- What you have to do
The entries below are to be printed again word for word.

- Recorded data
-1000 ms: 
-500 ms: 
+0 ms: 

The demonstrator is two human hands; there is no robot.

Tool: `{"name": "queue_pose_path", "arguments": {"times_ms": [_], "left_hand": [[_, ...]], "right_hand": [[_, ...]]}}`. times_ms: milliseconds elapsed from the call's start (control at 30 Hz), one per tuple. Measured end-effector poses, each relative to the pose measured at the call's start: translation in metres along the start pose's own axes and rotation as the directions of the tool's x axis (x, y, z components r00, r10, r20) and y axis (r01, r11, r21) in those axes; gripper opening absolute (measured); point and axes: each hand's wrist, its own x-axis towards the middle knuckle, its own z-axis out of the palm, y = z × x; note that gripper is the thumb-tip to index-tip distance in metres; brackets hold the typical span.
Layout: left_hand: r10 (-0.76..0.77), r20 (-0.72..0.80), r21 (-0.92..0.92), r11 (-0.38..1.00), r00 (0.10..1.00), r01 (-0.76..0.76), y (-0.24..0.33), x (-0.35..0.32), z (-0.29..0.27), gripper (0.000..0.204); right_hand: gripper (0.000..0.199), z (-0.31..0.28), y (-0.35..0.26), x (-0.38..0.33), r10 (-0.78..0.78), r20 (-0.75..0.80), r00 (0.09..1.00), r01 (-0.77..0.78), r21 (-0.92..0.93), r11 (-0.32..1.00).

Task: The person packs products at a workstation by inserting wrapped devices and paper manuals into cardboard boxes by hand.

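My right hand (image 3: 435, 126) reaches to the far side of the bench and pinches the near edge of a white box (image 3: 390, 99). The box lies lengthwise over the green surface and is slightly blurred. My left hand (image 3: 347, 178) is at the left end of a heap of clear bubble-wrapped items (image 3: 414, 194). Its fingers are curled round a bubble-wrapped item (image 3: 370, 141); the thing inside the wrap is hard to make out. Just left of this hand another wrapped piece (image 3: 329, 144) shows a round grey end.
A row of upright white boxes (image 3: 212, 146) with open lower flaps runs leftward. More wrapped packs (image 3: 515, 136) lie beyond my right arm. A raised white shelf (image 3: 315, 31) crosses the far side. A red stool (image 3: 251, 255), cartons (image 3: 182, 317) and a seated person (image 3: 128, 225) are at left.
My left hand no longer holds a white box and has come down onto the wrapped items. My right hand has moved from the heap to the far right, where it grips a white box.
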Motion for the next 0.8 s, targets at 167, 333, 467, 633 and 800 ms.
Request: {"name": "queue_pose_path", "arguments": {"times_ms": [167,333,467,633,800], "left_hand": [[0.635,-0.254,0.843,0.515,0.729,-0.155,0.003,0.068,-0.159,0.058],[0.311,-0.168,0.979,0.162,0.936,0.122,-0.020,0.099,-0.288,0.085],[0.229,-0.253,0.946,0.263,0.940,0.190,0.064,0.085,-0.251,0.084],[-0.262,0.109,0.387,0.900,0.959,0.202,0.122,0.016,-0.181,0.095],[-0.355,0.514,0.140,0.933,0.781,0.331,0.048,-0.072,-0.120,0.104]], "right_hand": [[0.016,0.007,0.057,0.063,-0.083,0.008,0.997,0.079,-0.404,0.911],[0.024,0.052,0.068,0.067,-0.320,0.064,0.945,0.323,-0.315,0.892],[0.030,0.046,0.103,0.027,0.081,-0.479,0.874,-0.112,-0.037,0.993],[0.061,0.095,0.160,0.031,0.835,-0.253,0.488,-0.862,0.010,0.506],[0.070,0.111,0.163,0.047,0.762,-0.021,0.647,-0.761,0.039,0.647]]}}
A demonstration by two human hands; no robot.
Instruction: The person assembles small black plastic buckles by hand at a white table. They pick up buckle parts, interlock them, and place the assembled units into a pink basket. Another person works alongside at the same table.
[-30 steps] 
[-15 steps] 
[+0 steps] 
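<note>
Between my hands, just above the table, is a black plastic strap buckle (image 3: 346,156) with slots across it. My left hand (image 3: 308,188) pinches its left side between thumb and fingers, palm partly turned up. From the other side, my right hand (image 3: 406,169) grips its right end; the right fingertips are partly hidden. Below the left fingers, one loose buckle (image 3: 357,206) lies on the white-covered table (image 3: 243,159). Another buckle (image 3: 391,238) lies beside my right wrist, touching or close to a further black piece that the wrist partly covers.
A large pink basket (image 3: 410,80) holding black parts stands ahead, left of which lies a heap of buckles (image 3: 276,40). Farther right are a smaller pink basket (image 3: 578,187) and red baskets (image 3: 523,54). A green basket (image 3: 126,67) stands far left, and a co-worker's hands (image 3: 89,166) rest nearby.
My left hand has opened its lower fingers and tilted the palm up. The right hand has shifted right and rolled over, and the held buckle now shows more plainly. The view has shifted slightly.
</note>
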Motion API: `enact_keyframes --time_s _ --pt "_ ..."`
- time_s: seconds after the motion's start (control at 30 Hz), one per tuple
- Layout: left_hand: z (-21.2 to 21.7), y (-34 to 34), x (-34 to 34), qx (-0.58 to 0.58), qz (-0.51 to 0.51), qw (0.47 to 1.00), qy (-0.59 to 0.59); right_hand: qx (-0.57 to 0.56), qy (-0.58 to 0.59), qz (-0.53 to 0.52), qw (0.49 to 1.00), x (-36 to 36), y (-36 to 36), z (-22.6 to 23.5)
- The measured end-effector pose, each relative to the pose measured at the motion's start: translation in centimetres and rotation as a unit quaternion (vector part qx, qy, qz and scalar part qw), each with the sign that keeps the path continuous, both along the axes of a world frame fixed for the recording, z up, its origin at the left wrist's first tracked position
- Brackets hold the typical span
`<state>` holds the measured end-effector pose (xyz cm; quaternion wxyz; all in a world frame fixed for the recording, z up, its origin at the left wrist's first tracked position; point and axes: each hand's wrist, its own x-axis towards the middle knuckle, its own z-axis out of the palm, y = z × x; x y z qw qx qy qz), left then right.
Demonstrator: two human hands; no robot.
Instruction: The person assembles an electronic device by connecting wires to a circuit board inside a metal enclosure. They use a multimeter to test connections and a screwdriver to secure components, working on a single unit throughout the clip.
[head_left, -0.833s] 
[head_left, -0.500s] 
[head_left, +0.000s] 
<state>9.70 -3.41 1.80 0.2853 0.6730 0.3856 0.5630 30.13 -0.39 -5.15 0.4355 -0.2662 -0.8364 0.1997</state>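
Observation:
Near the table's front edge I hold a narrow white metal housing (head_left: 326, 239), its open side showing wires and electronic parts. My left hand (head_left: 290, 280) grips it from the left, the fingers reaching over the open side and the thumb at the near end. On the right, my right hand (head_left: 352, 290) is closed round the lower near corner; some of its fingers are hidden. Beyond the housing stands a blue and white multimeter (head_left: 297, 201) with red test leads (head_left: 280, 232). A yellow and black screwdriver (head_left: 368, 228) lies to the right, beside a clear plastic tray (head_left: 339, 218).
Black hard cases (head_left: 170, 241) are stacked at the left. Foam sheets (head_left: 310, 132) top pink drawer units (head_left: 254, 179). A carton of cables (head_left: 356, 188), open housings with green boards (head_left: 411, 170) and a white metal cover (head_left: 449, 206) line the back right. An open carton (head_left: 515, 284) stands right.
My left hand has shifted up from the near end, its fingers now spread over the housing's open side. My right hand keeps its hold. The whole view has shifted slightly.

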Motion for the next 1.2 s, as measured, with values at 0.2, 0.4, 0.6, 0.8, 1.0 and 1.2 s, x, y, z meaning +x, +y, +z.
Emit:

- Response below
-1000 ms: 
-500 ms: 
+0 ms: 

The demonstrator is two human hands; there is no robot.

Tool: `{"name": "queue_pose_path", "arguments": {"times_ms": [_], "left_hand": [[_, ...]], "right_hand": [[_, ...]]}}`. times_ms: milliseconds elapsed from the call's start (control at 30 Hz), one per tuple. Measured end-effector poses, each relative to the pose measured at the call's start: translation in metres along the start pose's own axes and rotation as the directions of the tool's x axis (x, y, z components r00, r10, r20) and y axis (r01, r11, r21) in those axes; gripper opening absolute (measured); point and axes: each hand's wrist, its own x-axis towards the middle knuckle, its own z-axis out of the palm, y = z × x; note that gripper is the thumb-tip to index-tip distance in metres; brackets hold the typical span.
Layout: left_hand: r10 (-0.76..0.77), r20 (-0.72..0.80), r21 (-0.92..0.92), r11 (-0.38..1.00), r00 (0.10..1.00), r01 (-0.76..0.76), y (-0.24..0.33), x (-0.35..0.32), z (-0.29..0.27), gripper (0.000..0.204); right_hand: gripper (0.000..0.199), z (-0.31..0.28), y (-0.35..0.26), x (-0.38..0.33), r10 (-0.78..0.78), r20 (-0.75..0.80), r00 (0.09..1.00), r01 (-0.77..0.78), r21 (-0.92..0.93), r11 (-0.32..1.00).

Task: The person packs products at a workstation by inserting wrapped devices and paper manuals into cardboard boxes by hand.

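My right hand (image 3: 435, 126) reaches to the far side of the bench and pinches the near edge of a white box (image 3: 390, 99). The box lies lengthwise over the green surface and is slightly blurred. My left hand (image 3: 347, 178) is at the left end of a heap of clear bubble-wrapped items (image 3: 414, 194). Its fingers are curled round a bubble-wrapped item (image 3: 370, 141); the thing inside the wrap is hard to make out. Just left of this hand another wrapped piece (image 3: 329, 144) shows a round grey end.
A row of upright white boxes (image 3: 212, 146) with open lower flaps runs leftward. More wrapped packs (image 3: 515, 136) lie beyond my right arm. A raised white shelf (image 3: 315, 31) crosses the far side. A red stool (image 3: 251, 255), cartons (image 3: 182, 317) and a seated person (image 3: 128, 225) are at left.
My left hand no longer holds a white box and has come down onto the wrapped items. My right hand has moved from the heap to the far right, where it grips a white box.
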Motion for the next 0.8 s, targets at 167, 333, 467, 633 and 800 ms.
Request: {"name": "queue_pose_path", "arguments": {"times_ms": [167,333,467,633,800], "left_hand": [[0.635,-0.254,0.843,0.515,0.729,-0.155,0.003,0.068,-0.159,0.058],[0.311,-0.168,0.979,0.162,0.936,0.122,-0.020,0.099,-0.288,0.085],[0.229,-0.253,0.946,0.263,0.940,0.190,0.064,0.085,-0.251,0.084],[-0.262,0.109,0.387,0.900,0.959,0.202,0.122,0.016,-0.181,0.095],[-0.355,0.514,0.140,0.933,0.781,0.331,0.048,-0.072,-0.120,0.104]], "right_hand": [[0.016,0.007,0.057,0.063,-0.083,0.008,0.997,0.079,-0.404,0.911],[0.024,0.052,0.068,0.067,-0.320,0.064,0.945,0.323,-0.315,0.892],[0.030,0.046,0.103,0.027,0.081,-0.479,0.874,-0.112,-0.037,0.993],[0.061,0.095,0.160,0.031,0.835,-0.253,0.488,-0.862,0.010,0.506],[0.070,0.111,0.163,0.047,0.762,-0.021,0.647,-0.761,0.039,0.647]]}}
A demonstration by two human hands; no robot.
Instruction: The person assembles small black plastic buckles by hand at a white table. They pick up buckle parts, interlock them, and place the assembled units into a pink basket. Another person works alongside at the same table.
[-30 steps] 
[-15 steps] 
[+0 steps] 
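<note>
Between my hands, just above the table, is a black plastic strap buckle (image 3: 346,156) with slots across it. My left hand (image 3: 308,188) pinches its left side between thumb and fingers, palm partly turned up. From the other side, my right hand (image 3: 406,169) grips its right end; the right fingertips are partly hidden. Below the left fingers, one loose buckle (image 3: 357,206) lies on the white-covered table (image 3: 243,159). Another buckle (image 3: 391,238) lies beside my right wrist, touching or close to a further black piece that the wrist partly covers.
A large pink basket (image 3: 410,80) holding black parts stands ahead, left of which lies a heap of buckles (image 3: 276,40). Farther right are a smaller pink basket (image 3: 578,187) and red baskets (image 3: 523,54). A green basket (image 3: 126,67) stands far left, and a co-worker's hands (image 3: 89,166) rest nearby.
My left hand has opened its lower fingers and tilted the palm up. The right hand has shifted right and rolled over, and the held buckle now shows more plainly. The view has shifted slightly.
</note>
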Motion API: `enact_keyframes --time_s _ --pt "_ ..."`
- time_s: seconds after the motion's start (control at 30 Hz), one per tuple
- Layout: left_hand: z (-21.2 to 21.7), y (-34 to 34), x (-34 to 34), qx (-0.58 to 0.58), qz (-0.51 to 0.51), qw (0.47 to 1.00), qy (-0.59 to 0.59); right_hand: qx (-0.57 to 0.56), qy (-0.58 to 0.59), qz (-0.53 to 0.52), qw (0.49 to 1.00), x (-36 to 36), y (-36 to 36), z (-22.6 to 23.5)
- The measured end-effector pose, each relative to the pose measured at the motion's start: translation in centimetres and rotation as a unit quaternion (vector part qx, qy, qz and scalar part qw), each with the sign that keeps the path continuous, both along the axes of a world frame fixed for the recording, z up, its origin at the left wrist's first tracked position
- Brackets hold the typical span
`<state>` holds the measured end-effector pose (xyz cm; quaternion wxyz; all in a world frame fixed for the recording, z up, its origin at the left wrist's first tracked position; point and axes: each hand's wrist, its own x-axis towards the middle knuckle, its own z-axis out of the palm, y = z × x; x y z qw qx qy qz), left then right.
Demonstrator: two human hands; no robot.
Instruction: The person assembles an electronic device by connecting wires to a circuit board inside a metal enclosure. They use a multimeter to test connections and a screwdriver to secure components, working on a single unit throughout the clip.
[head_left, -0.833s] 
[head_left, -0.500s] 
[head_left, +0.000s] 
<state>9.70 -3.41 1.80 0.2853 0.6730 0.3856 0.5630 30.13 -0.39 -5.15 0.4355 -0.2662 -0.8364 0.1997</state>
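Observation:
Near the table's front edge I hold a narrow white metal housing (head_left: 326, 239), its open side showing wires and electronic parts. My left hand (head_left: 290, 280) grips it from the left, the fingers reaching over the open side and the thumb at the near end. On the right, my right hand (head_left: 352, 290) is closed round the lower near corner; some of its fingers are hidden. Beyond the housing stands a blue and white multimeter (head_left: 297, 201) with red test leads (head_left: 280, 232). A yellow and black screwdriver (head_left: 368, 228) lies to the right, beside a clear plastic tray (head_left: 339, 218).
Black hard cases (head_left: 170, 241) are stacked at the left. Foam sheets (head_left: 310, 132) top pink drawer units (head_left: 254, 179). A carton of cables (head_left: 356, 188), open housings with green boards (head_left: 411, 170) and a white metal cover (head_left: 449, 206) line the back right. An open carton (head_left: 515, 284) stands right.
My left hand has shifted up from the near end, its fingers now spread over the housing's open side. My right hand keeps its hold. The whole view has shifted slightly.
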
Motion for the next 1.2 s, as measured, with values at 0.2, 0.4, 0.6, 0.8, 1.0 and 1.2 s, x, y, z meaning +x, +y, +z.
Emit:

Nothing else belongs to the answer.